TASK DETAILS -
As the answer, give a copy of each line below that includes the word "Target".
____ RECORDS FOR PROCESSING
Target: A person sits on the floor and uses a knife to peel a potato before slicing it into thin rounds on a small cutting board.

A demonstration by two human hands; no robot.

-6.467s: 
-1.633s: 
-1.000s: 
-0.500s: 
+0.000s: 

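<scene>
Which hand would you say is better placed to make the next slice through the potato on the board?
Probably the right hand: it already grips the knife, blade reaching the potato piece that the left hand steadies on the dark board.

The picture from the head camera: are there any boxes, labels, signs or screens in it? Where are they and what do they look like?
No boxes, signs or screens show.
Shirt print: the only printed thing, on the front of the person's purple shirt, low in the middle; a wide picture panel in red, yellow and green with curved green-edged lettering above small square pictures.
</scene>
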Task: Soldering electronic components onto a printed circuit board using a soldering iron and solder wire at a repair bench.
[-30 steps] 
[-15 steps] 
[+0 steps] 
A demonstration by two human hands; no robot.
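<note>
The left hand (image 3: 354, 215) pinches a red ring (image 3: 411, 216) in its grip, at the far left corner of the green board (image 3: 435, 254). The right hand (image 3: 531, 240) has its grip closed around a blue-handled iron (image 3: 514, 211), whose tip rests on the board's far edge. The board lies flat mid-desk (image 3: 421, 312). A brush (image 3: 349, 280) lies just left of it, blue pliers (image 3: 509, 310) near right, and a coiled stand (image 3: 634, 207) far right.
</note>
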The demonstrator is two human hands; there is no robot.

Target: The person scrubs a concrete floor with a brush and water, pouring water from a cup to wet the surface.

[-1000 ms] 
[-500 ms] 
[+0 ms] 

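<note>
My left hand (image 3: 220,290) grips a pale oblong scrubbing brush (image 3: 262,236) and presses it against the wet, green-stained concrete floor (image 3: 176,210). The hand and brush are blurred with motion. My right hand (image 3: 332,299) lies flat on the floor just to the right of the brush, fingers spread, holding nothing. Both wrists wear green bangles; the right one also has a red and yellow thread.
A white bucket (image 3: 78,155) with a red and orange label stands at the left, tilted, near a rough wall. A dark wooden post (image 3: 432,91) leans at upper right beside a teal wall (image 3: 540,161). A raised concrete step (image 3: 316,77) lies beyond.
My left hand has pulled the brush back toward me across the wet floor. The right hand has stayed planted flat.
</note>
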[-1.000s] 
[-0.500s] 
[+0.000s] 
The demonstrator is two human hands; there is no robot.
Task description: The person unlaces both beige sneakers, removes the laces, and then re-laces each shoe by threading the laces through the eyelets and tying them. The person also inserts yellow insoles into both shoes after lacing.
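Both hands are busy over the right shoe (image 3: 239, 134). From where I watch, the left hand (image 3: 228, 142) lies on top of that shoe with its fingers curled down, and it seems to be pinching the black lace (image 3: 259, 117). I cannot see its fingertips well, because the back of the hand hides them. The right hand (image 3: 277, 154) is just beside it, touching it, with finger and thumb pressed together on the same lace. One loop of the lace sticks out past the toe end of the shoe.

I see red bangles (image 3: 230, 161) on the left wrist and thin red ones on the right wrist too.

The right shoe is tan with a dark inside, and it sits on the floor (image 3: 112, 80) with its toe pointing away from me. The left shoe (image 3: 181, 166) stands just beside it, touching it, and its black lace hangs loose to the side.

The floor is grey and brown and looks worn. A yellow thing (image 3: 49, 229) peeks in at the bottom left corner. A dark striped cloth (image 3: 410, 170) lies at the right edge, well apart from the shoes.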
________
YOUR SOLUTION -
Target: A person sits on the floor and uses a knife to peel a potato before slicing it into thin rounds on a small cutting board.
Target: The person scrubs a concrete floor with a brush and water, pouring water from a cup to wet the surface.

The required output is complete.